▸ GIVEN MATERIAL:
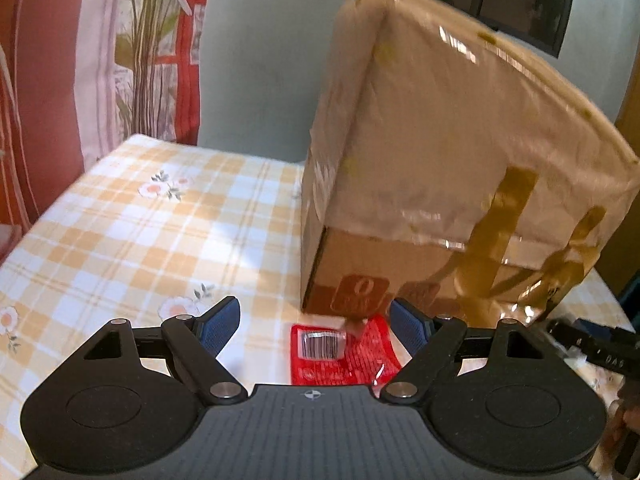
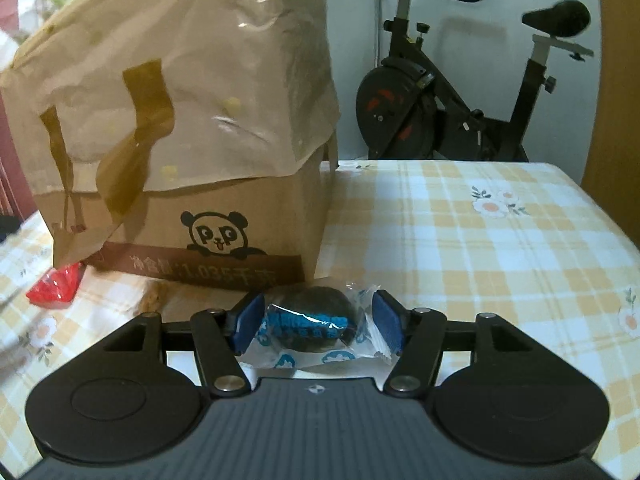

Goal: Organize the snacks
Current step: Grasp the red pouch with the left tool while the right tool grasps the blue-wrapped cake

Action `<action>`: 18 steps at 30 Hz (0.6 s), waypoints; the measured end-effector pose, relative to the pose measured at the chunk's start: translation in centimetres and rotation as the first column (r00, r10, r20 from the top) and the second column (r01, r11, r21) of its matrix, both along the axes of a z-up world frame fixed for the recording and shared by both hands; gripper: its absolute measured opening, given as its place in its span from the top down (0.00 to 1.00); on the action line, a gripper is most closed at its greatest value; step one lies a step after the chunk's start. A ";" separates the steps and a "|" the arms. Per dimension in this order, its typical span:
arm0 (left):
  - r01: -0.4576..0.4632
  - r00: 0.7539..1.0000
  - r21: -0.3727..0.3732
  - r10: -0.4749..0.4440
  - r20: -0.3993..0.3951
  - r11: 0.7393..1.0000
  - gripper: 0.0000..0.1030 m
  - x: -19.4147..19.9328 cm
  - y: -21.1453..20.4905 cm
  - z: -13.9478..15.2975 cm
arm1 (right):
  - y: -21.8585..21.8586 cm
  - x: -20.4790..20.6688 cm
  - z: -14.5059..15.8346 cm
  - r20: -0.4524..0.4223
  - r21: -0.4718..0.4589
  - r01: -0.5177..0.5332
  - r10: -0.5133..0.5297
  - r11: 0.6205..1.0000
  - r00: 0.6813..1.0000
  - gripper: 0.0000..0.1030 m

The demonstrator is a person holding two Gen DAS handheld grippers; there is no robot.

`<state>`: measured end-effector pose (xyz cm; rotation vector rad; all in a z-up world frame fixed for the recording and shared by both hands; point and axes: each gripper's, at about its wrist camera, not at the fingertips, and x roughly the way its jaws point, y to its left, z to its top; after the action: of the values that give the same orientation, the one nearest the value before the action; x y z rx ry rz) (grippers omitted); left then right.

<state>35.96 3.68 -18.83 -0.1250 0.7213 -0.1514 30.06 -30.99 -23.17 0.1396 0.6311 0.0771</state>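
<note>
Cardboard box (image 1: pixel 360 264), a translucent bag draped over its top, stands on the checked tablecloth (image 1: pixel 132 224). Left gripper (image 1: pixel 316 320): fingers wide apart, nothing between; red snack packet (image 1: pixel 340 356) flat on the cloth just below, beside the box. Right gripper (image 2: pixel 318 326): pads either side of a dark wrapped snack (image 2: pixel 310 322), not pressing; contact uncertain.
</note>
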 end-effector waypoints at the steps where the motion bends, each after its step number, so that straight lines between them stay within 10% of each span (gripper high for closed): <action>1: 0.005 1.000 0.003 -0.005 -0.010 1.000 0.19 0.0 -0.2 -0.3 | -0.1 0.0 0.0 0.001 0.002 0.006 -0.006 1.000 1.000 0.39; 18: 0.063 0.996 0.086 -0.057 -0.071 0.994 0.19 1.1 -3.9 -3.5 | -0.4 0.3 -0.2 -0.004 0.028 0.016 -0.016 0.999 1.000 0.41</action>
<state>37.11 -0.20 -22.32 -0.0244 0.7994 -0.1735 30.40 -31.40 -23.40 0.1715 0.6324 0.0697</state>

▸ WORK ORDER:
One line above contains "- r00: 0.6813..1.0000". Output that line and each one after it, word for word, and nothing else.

▸ EXERCISE RESPONSE:
  - r00: 0.6813..1.0000
  - gripper: 0.0000..0.1030 m

The demonstrator is a person holding two Gen DAS handheld grippers; there is no robot.

`<state>`: measured end-effector pose (xyz cm; rotation vector rad; all in a z-up world frame fixed for the recording and shared by both hands; point and axes: each gripper's, at about its wrist camera, not at the fingertips, and x roughly the way its jaws point, y to its left, z to its top; after the action: of the values that give the same orientation, the one nearest the value before the action; x y z rx ry rz) (grippers omitted); left then right.

<state>35.96 3.68 -18.83 -0.1250 0.7213 -0.1514 30.06 -30.99 -23.17 0.1396 0.6311 0.0771</state>
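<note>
Cardboard box (image 1: pixel 360 264), a translucent bag draped over its top, stands on the checked tablecloth (image 1: pixel 132 224). Left gripper (image 1: pixel 316 320): fingers wide apart, nothing between; red snack packet (image 1: pixel 340 356) flat on the cloth just below, beside the box. Right gripper (image 2: pixel 318 326): pads either side of a dark wrapped snack (image 2: pixel 310 322), not pressing; contact uncertain.
</note>
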 end-effector waypoints at the steps where the motion bends, each after its step number, so that straight lines between them stay within 10% of each span (gripper high for closed): <action>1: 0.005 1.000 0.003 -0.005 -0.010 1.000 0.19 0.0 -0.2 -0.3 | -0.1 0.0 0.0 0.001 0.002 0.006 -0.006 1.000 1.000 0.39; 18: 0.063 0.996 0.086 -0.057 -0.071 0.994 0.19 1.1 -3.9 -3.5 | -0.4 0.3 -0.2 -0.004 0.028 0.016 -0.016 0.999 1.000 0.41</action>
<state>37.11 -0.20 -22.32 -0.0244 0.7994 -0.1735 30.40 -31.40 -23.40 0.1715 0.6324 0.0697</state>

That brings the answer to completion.